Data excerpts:
☆ ☆ ☆
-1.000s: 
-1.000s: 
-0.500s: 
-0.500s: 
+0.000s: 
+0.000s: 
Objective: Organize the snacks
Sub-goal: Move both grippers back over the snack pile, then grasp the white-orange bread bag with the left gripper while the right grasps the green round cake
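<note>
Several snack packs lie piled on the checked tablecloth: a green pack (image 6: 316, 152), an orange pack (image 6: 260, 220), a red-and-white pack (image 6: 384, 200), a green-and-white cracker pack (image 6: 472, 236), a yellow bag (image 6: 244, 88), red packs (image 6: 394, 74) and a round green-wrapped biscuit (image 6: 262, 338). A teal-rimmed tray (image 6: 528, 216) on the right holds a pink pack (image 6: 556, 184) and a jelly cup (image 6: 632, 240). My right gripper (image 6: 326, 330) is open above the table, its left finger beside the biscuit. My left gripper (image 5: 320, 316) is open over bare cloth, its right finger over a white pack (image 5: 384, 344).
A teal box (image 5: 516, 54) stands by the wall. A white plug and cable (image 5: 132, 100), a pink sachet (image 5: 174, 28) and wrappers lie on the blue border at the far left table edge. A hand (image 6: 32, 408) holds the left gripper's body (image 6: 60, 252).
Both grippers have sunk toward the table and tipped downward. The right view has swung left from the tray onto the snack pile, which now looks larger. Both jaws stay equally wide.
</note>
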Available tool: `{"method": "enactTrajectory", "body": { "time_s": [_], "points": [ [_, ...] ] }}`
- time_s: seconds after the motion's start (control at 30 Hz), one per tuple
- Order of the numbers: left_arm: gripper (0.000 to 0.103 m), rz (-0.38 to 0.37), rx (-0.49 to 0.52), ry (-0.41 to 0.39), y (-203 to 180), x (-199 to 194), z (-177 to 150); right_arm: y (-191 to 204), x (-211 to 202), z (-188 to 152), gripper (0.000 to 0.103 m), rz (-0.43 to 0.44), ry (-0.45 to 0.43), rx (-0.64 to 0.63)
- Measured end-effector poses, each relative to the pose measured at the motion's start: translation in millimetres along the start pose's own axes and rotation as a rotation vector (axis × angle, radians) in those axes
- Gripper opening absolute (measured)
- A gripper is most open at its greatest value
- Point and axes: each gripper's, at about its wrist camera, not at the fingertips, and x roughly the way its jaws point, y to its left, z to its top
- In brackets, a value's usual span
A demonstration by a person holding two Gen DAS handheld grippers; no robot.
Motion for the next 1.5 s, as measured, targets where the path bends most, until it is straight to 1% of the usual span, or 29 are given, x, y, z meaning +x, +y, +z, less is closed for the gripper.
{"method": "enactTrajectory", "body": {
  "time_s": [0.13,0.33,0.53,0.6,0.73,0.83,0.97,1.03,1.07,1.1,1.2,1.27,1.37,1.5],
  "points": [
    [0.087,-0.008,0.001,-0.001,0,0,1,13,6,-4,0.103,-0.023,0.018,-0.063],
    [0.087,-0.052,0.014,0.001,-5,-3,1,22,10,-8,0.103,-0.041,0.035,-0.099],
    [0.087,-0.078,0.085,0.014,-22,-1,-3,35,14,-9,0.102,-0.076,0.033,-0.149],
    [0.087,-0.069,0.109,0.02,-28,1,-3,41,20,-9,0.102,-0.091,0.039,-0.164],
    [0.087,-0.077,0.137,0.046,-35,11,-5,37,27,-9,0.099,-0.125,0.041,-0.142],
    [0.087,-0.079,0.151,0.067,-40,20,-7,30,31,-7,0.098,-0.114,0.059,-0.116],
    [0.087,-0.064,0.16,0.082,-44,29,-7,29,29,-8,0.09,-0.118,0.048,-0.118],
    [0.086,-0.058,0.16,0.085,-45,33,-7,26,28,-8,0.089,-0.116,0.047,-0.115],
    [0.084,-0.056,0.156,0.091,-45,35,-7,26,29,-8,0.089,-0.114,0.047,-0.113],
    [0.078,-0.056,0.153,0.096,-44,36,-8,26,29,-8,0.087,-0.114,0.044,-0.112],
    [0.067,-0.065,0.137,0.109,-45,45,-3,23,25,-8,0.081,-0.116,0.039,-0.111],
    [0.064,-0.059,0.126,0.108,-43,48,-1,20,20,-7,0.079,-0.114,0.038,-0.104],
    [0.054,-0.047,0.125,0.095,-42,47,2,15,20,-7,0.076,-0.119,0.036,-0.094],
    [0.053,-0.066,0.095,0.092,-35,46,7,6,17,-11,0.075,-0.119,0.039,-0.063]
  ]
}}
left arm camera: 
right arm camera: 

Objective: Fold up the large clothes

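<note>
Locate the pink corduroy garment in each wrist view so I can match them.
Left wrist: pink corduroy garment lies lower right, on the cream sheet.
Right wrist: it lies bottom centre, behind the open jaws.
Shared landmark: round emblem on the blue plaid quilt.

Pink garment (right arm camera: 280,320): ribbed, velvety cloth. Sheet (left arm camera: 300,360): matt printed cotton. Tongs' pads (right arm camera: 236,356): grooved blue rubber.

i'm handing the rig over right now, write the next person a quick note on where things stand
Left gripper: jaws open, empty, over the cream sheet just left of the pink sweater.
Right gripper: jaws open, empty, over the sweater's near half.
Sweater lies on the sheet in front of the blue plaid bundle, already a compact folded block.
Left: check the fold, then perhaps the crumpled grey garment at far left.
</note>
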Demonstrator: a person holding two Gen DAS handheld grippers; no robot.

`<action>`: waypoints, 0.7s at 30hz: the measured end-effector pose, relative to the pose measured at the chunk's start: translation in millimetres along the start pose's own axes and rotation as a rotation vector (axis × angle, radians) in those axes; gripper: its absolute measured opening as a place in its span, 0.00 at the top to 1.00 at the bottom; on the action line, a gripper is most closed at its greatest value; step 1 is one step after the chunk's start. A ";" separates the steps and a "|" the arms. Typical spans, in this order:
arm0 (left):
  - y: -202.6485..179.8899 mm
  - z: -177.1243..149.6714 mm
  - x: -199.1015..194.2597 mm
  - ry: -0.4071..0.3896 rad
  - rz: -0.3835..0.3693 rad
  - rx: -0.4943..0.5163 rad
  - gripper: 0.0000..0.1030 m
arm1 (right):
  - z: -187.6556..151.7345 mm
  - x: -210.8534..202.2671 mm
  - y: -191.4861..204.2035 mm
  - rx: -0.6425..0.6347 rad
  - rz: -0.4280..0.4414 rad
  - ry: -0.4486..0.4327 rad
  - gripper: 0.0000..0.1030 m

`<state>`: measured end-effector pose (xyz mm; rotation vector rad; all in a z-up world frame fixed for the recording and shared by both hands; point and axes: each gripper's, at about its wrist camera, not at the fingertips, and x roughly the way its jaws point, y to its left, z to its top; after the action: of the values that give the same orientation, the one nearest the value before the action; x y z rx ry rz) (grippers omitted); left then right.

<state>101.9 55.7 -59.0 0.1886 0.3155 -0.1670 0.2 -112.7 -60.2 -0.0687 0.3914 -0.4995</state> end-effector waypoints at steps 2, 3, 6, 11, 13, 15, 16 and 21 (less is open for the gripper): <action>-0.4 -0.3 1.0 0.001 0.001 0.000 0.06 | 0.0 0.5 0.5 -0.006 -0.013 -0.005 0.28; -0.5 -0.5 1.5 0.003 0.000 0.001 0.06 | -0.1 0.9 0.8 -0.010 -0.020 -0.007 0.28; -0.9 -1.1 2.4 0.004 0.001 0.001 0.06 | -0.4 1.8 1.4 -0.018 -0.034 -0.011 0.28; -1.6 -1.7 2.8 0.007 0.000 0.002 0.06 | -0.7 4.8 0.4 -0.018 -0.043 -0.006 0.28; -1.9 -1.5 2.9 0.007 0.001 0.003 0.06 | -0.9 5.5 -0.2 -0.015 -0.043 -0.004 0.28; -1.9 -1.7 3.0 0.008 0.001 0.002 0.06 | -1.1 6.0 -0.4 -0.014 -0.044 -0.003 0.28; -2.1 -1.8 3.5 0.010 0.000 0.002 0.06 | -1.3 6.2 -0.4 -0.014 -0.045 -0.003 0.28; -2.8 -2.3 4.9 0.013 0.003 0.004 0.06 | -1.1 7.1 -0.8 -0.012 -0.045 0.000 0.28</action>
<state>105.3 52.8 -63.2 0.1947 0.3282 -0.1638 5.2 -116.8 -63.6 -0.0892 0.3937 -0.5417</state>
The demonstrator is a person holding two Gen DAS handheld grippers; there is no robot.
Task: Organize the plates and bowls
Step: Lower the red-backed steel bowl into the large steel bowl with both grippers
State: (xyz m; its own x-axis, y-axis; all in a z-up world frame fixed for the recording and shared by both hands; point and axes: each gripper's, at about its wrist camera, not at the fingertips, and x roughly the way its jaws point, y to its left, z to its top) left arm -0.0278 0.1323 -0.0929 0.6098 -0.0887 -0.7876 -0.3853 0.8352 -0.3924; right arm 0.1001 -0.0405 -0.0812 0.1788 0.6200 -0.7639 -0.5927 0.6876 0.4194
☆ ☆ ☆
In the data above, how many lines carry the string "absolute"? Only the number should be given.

2